Creating an extremely sensual storyworld through color is just one of the many visual techniques Leong uses to challenge ideological boundaries. Leong also highlights the sensuality of the female body both by visually emphasizing the invisible barriers around female bodies and through her visualization of female bodies breaking barriers. Throughout the text, female characters’ abilities and desires are considered secondary to male characters’ abilities and desires. This is expressed through oft-repeated sentiments such as the girls’ team being a drain of valuable resources or superfluous because post-secondary professional athletic opportunities are limited for women. Such dialogue points to larger systemic disparities between the perceived capital of men versus women, which create barriers to female achievement. Visual echoes of this idea are seen in female bodies that are often cut off by the panel frames – only shown as legs, or hands, or torsos without faces – emphasizing their construction as a collection of parts, an object, rather than a whole person.

However, Leong emphasizes the inherent power of female embodiment. She creates dynamic layouts of female athletes in action – layouts which become more sophisticated as the athletes improve. She also works to counter the internalized, female body-shaming expressed by male characters throughout the text, instead highlighting the pleasure of everyday bodily movements such as brushing hair and teeth; flexing in front of the mirror; balancing, bike-riding, swimming, or skateboarding. Leong emphasizes the freedom, strength, and pleasure of using the female body no matter its shape, size, color, or appearance. She continually shows that the female body is an instrument of emancipation focusing on its ability to break through environmental barriers – the surface of the water or a dark cloud of smoke. This imagery is repeatedly followed by an image showing the female character gasping for air, emphasizing both the suffocating nature of internalized, socially oppressive barriers that can hold women back from reaching their full potential and the elation that breaking these barriers brings.
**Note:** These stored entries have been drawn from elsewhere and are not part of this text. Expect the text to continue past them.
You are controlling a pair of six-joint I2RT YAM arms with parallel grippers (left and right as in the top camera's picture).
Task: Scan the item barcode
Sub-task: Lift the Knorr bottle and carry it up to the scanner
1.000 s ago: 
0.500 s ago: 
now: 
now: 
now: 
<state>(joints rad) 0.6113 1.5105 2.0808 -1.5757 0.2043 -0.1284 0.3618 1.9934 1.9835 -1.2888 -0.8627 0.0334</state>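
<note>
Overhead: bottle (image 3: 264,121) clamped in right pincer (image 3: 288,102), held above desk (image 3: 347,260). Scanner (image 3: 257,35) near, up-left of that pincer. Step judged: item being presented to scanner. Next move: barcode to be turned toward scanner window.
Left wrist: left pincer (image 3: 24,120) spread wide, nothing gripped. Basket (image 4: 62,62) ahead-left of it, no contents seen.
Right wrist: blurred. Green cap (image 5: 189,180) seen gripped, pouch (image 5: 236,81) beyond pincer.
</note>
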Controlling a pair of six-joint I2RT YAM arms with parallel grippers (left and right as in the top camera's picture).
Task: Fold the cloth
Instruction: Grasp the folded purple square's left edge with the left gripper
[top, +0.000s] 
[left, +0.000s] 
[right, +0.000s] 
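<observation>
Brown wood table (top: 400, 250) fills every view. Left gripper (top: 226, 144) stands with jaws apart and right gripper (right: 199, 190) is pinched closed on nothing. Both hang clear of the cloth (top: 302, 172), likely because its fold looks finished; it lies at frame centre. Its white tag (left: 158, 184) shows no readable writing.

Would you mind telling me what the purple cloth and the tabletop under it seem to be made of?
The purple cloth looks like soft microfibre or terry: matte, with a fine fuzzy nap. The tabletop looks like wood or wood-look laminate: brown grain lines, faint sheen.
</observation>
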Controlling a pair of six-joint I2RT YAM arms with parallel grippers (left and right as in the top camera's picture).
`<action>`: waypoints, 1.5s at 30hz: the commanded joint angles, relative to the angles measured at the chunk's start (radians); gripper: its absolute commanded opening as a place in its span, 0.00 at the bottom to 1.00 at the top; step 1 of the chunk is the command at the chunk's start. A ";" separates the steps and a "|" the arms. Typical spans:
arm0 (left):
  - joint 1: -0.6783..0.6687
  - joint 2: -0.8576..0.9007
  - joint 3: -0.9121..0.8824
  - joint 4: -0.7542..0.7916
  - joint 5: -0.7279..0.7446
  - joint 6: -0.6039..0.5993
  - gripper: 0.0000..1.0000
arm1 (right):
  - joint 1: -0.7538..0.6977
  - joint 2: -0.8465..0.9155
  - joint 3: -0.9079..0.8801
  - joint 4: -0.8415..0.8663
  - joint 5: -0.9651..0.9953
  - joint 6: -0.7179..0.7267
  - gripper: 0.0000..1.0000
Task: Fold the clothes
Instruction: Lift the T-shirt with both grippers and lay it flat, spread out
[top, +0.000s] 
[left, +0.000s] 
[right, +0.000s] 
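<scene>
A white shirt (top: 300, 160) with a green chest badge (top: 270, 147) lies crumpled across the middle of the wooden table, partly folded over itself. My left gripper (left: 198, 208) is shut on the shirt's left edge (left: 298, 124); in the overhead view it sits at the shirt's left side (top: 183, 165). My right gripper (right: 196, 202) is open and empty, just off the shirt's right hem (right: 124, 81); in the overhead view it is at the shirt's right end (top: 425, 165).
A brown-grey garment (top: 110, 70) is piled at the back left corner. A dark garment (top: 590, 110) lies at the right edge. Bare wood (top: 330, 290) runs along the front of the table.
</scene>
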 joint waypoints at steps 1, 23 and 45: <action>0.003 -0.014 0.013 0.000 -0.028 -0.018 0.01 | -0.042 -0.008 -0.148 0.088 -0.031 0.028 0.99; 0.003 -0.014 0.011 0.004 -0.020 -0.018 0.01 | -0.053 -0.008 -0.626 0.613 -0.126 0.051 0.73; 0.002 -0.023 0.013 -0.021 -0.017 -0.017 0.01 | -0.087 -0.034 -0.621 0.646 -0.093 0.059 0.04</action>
Such barrier imagery is especially suited to an adolescent coming-of-age tale like Leong’s as it emphasizes the liminality of the character’s in-between position. The characters are not girls, but not yet women; they are on the cusp of becoming who they are; they want independence but still need support. However, the yearning for something greater, something more – the desire not only to understand your place in the world but to achieve a place greater than what an oppressive society deems you should – is a tale that should not be strictly limited to the coming-of-age genre. Such a tale is universal and of special importance to a contemporary society fraught with unrest, injustice, and inequity. Leong does not only tell the story of a basketball team or of adolescent girls coming-of-age. Rather, she reminds us that we all are in a perpetually liminal position, that we are bound to each other, and that our bonds to others remain our greatest source of strength. A Map to the Sun is truly about overcoming personal and social limitations by working for each other with each other – and that is a tale which defies age and genre.